* _Exercise instructions_
Where a record contains a picture, omit the picture and repeat the rest exactly.

* _Collected data entries_
Start of Block
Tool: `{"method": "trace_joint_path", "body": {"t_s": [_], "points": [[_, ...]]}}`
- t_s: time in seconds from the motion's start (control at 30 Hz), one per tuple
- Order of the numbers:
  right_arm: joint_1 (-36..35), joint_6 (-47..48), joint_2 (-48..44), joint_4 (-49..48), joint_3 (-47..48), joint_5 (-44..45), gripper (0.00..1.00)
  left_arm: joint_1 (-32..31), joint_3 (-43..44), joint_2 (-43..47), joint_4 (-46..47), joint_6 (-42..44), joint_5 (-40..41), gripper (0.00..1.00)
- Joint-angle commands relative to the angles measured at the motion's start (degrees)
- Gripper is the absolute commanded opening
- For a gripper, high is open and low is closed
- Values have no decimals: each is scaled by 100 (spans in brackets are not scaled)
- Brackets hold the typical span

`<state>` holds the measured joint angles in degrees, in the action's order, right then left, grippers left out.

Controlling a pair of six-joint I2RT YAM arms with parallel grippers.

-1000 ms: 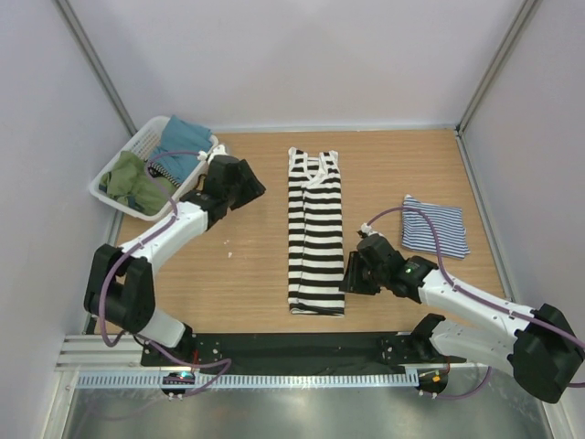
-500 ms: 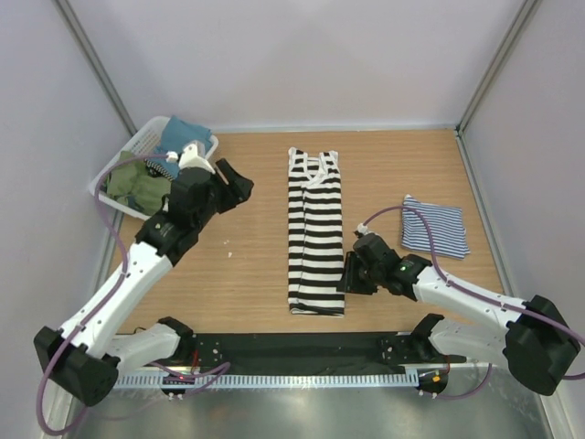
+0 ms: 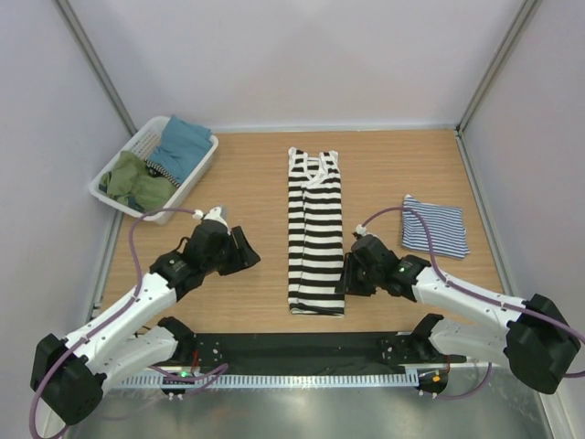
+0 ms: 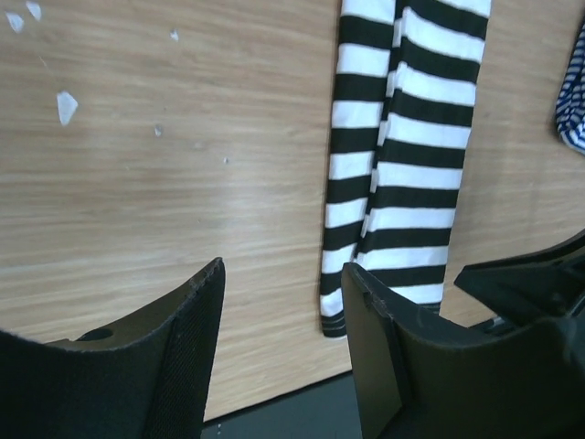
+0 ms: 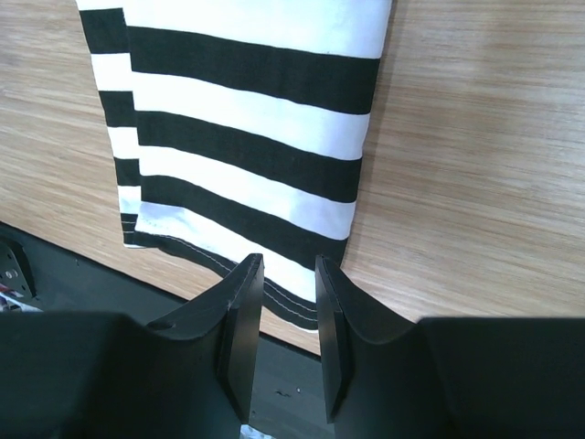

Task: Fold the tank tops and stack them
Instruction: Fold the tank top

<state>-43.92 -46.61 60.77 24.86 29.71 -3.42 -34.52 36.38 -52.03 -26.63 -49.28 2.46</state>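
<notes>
The broad black-and-white tank top (image 3: 316, 233) lies folded lengthwise as a long strip in the middle of the table, neck at the far end. It also shows in the left wrist view (image 4: 402, 155) and the right wrist view (image 5: 247, 101). The thin navy-and-white tank top (image 3: 436, 227) lies folded small at the right, its edge visible in the left wrist view (image 4: 574, 101). My left gripper (image 3: 239, 256) (image 4: 283, 270) is open and empty, over bare wood left of the strip's near end. My right gripper (image 3: 350, 274) (image 5: 287, 265) hovers at the strip's near right hem corner, jaws narrowly apart with nothing between them.
A white slatted basket (image 3: 139, 144) with teal, green and striped clothes stands at the far left. A black rail (image 3: 292, 347) runs along the table's near edge. Grey walls enclose the table on three sides.
My left arm has swung from beside the basket down toward the near edge, ending left of the strip's lower half. My right gripper has barely shifted toward the hem.
</notes>
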Motion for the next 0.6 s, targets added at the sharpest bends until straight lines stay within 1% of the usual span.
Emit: {"method": "trace_joint_path", "body": {"t_s": [0.0,0.17,0.27,0.43,0.57], "points": [[-81,-129,66,-148,184,113,35,-28,-69,9,325,-38,-544,56],[-125,-147,198,-148,263,105,35,-28,-201,-53,553,23,-615,59],[-126,-129,286,-166,333,70,35,-28,-342,-105,877,-3,-834,62],[-187,-138,426,-183,351,-1,35,-46,-649,-369,1388,-222,-1177,61],[-222,-147,479,-192,342,-80,34,-125,-808,-527,1722,-328,-1230,61]]}}
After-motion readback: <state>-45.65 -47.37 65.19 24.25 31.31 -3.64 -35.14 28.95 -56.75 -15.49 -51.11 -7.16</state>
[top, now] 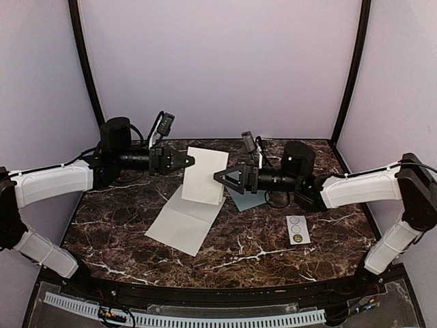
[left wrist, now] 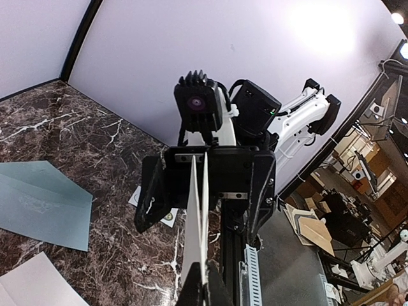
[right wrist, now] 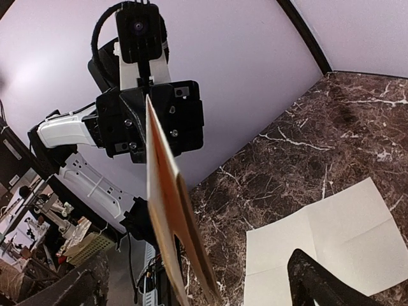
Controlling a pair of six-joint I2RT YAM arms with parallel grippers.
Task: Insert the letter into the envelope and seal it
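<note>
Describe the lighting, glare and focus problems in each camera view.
Top external: evenly lit and sharp, though the corner posts bow from the lens. Left wrist: blown-out glare on the wall at upper right; the letter shows edge-on. Right wrist: the letter's near edge is smeared out of focus and tinted orange, and the fingers are dark and soft.

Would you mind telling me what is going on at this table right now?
The left end effector is shut on one edge of the letter, holding its far half up while the rest lies on the table. The right end effector stands open around the opposite edge. The envelope lies flat nearby, not yet filled.
</note>
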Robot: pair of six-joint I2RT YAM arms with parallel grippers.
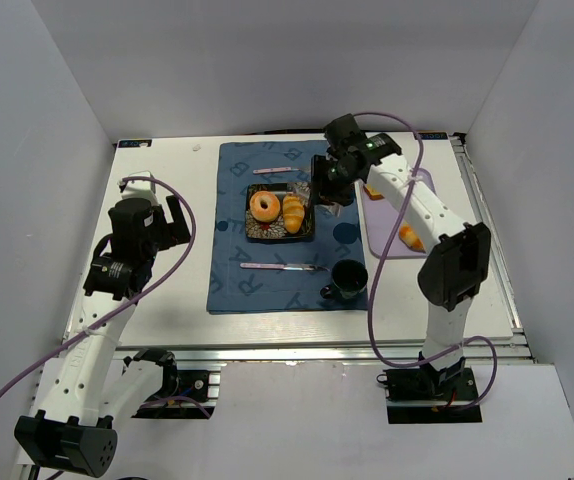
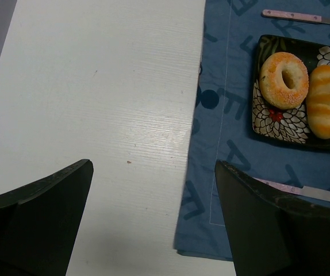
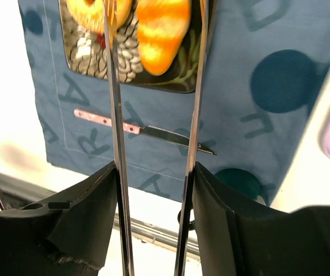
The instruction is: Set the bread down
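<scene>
Bread [image 1: 293, 212], a striped orange roll, lies on the square black plate [image 1: 267, 232], in its 3 o'clock half, with a sugared donut [image 1: 255, 207] just beside it at 9 o'clock. The plate sits on a blue placemat [image 1: 232, 270]; a fork [image 1: 272, 171] lies at 12 o'clock and a knife [image 1: 277, 267] at 6 o'clock.

From above, the right gripper [image 1: 325, 190] hangs at the plate's 2 o'clock edge (its jaws are hidden there). The right wrist view shows more: 2 thin metal blades [image 3: 114, 115] run along its fingers, parted wider than the roll and pinching nothing, so the roll is released.

The left gripper [image 2: 153, 164] hangs over bare white table [image 2: 96, 86] at the placemat's 9 o'clock side. Its wrist view shows the fingers spread wide, grasping nothing.
</scene>
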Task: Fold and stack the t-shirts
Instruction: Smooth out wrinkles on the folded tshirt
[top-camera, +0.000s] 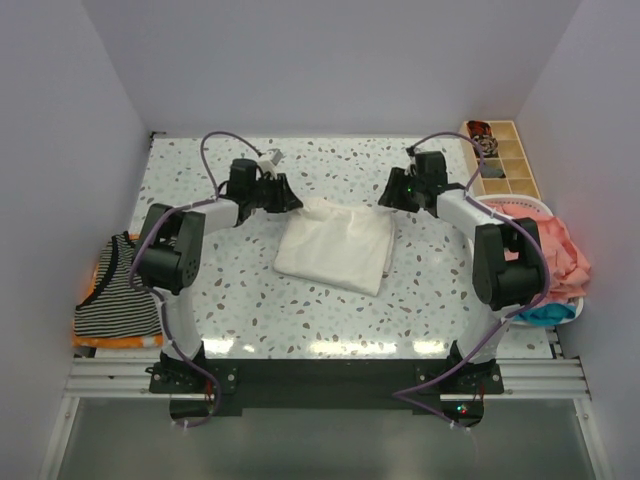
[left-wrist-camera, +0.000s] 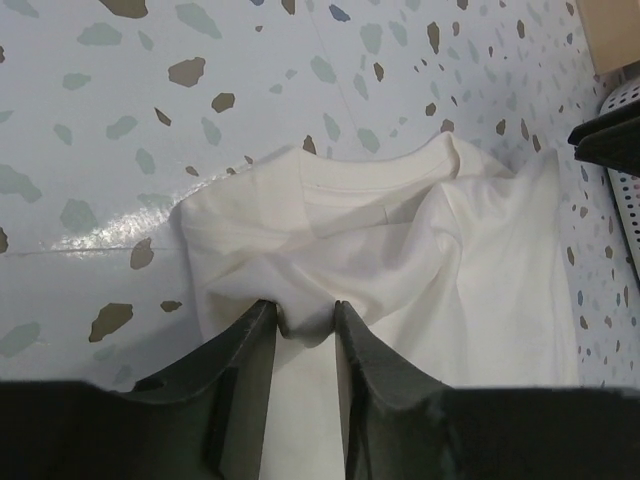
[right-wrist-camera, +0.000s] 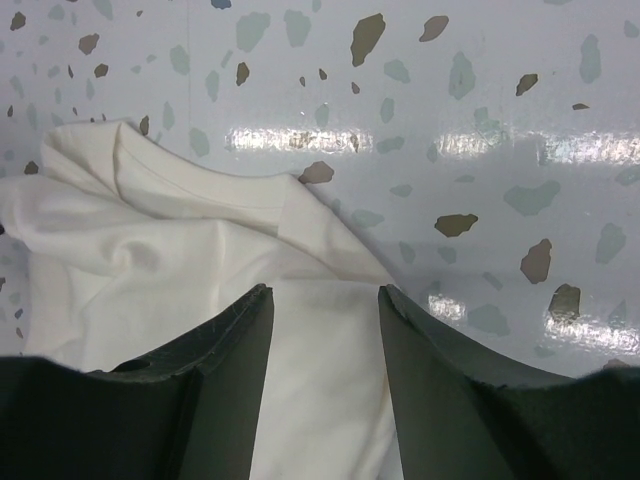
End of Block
* _Response area_
Tool: `{"method": "trace_joint_path", "body": {"t_s": [_], "points": [[_, ...]]}}`
- t_s: time in seconds from the motion's start (control at 30 Hz), one per tuple
- Order of the numbers:
  right_arm: joint_1 (-36..35), joint_6 (-47..48), joint_2 (-48..44), joint_4 (-49..48), joint_3 (-47..48), joint_5 (-44..45), gripper (0.00..1.00)
  left_arm: joint_1 (-32..31), joint_3 (-43..44), joint_2 (-43..47), joint_4 (-46..47), joint_6 (-42..44), joint_5 (-40..41), gripper (0.00..1.00)
- Joint-angle commands relative to the angles measured at the motion's start (degrees)
- Gripper is the absolute commanded opening
- For a gripper, high is open and low is closed
- Values have no decimals: each is scaled by 100 (spans in brackets are not scaled)
- Brackets hold the typical span

`<state>` holds the measured joint angles in degrees, in the action's order, right then left, grippers left out.

Controlling a pair of six-joint I2RT YAM arms with parallel grippers.

-1000 ms: 
-500 ms: 
+0 ms: 
+0 ms: 
+0 ms: 

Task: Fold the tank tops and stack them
Instruction: Fold the tank top

<state>-43.92 -46.61 60.77 24.86 29.71 -3.42 -34.52 36.38 -52.03 -26.63 -49.28 2.46</state>
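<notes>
The broad black-and-white tank top (image 3: 316, 233) lies folded lengthwise as a long strip in the middle of the table, neck at the far end. It also shows in the left wrist view (image 4: 402, 155) and the right wrist view (image 5: 247, 101). The thin navy-and-white tank top (image 3: 436, 227) lies folded small at the right, its edge visible in the left wrist view (image 4: 574, 101). My left gripper (image 3: 239, 256) (image 4: 283, 270) is open and empty, over bare wood left of the strip's near end. My right gripper (image 3: 350, 274) (image 5: 287, 265) hovers at the strip's near right hem corner, jaws narrowly apart with nothing between them.
A white slatted basket (image 3: 139, 144) with teal, green and striped clothes stands at the far left. A black rail (image 3: 292, 347) runs along the table's near edge. Grey walls enclose the table on three sides.
My left arm has swung from beside the basket down toward the near edge, ending left of the strip's lower half. My right gripper has barely shifted toward the hem.
</notes>
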Motion for the next 0.6 s, targets added at the sharpest bends until straight lines stay within 1% of the usual span.
Emit: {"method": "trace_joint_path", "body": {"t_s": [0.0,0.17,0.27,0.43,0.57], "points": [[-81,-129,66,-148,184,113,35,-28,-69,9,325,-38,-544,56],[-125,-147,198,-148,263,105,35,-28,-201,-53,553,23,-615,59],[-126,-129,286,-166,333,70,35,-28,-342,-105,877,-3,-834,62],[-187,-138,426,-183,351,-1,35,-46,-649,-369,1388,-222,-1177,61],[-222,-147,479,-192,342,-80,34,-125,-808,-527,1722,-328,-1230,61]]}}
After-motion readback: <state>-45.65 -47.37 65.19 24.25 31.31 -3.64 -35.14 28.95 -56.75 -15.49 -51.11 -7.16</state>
[top, now] 
[left wrist, now] 
[right wrist, now] 
Controlling a pair of six-joint I2RT YAM arms with parallel grippers.
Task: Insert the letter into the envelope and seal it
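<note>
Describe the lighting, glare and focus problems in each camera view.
Top external: evenly lit and sharp, though the corner posts bow from the lens. Left wrist: blown-out glare on the wall at upper right; the letter shows edge-on. Right wrist: the letter's near edge is smeared out of focus and tinted orange, and the fingers are dark and soft.

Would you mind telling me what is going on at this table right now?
The left end effector is shut on one edge of the letter, holding its far half up while the rest lies on the table. The right end effector stands open around the opposite edge. The envelope lies flat nearby, not yet filled.
</note>
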Robot: pair of six-joint I2RT YAM arms with parallel grippers.
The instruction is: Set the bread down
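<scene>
Bread [image 1: 293, 212], a striped orange roll, lies on the square black plate [image 1: 267, 232], in its 3 o'clock half, with a sugared donut [image 1: 255, 207] just beside it at 9 o'clock. The plate sits on a blue placemat [image 1: 232, 270]; a fork [image 1: 272, 171] lies at 12 o'clock and a knife [image 1: 277, 267] at 6 o'clock.

From above, the right gripper [image 1: 325, 190] hangs at the plate's 2 o'clock edge (its jaws are hidden there). The right wrist view shows more: 2 thin metal blades [image 3: 114, 115] run along its fingers, parted wider than the roll and pinching nothing, so the roll is released.

The left gripper [image 2: 153, 164] hangs over bare white table [image 2: 96, 86] at the placemat's 9 o'clock side. Its wrist view shows the fingers spread wide, grasping nothing.
</scene>
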Task: Fold and stack the t-shirts
Instruction: Smooth out wrinkles on the folded tshirt
[top-camera, +0.000s] 
[left-wrist-camera, +0.000s] 
[right-wrist-camera, +0.000s] 

The exercise has been fully answered.